■ DIRECTIONS FOR THIS TASK: Each line below should be quoted exactly, please.

■ SUPPLIED MATERIAL:
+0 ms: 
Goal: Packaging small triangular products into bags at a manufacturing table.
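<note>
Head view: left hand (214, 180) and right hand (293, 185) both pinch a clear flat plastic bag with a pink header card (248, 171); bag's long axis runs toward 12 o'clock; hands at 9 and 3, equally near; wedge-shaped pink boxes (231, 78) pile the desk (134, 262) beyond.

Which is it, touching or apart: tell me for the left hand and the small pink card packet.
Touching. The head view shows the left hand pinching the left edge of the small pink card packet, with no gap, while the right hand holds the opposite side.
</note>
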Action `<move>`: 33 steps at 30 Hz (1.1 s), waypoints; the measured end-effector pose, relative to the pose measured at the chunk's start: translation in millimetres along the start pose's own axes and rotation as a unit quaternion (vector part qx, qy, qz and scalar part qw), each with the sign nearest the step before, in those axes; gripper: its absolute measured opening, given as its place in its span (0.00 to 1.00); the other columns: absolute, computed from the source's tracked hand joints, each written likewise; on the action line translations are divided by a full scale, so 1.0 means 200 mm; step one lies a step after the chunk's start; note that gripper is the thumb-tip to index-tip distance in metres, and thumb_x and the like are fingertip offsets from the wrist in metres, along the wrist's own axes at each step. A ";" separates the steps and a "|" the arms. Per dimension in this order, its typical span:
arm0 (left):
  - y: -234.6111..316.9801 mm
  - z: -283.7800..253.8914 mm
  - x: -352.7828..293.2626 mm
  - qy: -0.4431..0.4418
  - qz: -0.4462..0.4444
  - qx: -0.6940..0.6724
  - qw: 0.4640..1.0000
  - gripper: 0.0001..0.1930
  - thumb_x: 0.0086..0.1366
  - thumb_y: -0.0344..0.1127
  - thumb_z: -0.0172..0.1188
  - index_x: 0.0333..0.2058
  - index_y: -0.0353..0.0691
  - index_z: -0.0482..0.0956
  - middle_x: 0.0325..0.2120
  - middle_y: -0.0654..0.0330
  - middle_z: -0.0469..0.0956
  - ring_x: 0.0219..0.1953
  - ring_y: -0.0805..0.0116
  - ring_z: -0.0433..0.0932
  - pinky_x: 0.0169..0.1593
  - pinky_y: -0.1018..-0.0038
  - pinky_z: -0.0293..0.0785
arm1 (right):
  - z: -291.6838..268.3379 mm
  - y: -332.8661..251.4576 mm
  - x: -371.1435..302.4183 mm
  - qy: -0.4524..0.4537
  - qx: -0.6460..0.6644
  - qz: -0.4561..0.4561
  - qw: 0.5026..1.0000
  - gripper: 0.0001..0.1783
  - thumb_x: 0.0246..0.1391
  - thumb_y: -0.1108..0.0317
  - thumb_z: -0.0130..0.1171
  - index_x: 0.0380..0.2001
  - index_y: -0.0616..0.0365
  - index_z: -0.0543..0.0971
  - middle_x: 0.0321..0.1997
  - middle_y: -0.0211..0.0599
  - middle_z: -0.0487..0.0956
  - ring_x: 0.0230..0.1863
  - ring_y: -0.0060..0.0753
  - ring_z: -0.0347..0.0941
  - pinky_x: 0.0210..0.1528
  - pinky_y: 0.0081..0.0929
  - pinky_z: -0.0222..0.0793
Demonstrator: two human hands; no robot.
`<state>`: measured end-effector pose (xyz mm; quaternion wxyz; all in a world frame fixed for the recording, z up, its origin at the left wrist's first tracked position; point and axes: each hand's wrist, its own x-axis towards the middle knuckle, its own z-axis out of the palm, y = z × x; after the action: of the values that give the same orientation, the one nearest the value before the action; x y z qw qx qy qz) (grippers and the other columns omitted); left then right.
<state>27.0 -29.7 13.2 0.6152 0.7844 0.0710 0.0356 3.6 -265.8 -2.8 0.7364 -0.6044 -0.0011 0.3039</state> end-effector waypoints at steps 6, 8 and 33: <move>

■ TASK ANSWER:
+0 ms: 
Goal: Packaging small triangular products into bags at a manufacturing table.
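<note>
Head view: left hand (214, 180) and right hand (293, 185) both pinch a clear flat plastic bag with a pink header card (248, 171); bag's long axis runs toward 12 o'clock; hands at 9 and 3, equally near; wedge-shaped pink boxes (231, 78) pile the desk (134, 262) beyond.

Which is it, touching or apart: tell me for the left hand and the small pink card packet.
Touching. The head view shows the left hand pinching the left edge of the small pink card packet, with no gap, while the right hand holds the opposite side.
</note>
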Action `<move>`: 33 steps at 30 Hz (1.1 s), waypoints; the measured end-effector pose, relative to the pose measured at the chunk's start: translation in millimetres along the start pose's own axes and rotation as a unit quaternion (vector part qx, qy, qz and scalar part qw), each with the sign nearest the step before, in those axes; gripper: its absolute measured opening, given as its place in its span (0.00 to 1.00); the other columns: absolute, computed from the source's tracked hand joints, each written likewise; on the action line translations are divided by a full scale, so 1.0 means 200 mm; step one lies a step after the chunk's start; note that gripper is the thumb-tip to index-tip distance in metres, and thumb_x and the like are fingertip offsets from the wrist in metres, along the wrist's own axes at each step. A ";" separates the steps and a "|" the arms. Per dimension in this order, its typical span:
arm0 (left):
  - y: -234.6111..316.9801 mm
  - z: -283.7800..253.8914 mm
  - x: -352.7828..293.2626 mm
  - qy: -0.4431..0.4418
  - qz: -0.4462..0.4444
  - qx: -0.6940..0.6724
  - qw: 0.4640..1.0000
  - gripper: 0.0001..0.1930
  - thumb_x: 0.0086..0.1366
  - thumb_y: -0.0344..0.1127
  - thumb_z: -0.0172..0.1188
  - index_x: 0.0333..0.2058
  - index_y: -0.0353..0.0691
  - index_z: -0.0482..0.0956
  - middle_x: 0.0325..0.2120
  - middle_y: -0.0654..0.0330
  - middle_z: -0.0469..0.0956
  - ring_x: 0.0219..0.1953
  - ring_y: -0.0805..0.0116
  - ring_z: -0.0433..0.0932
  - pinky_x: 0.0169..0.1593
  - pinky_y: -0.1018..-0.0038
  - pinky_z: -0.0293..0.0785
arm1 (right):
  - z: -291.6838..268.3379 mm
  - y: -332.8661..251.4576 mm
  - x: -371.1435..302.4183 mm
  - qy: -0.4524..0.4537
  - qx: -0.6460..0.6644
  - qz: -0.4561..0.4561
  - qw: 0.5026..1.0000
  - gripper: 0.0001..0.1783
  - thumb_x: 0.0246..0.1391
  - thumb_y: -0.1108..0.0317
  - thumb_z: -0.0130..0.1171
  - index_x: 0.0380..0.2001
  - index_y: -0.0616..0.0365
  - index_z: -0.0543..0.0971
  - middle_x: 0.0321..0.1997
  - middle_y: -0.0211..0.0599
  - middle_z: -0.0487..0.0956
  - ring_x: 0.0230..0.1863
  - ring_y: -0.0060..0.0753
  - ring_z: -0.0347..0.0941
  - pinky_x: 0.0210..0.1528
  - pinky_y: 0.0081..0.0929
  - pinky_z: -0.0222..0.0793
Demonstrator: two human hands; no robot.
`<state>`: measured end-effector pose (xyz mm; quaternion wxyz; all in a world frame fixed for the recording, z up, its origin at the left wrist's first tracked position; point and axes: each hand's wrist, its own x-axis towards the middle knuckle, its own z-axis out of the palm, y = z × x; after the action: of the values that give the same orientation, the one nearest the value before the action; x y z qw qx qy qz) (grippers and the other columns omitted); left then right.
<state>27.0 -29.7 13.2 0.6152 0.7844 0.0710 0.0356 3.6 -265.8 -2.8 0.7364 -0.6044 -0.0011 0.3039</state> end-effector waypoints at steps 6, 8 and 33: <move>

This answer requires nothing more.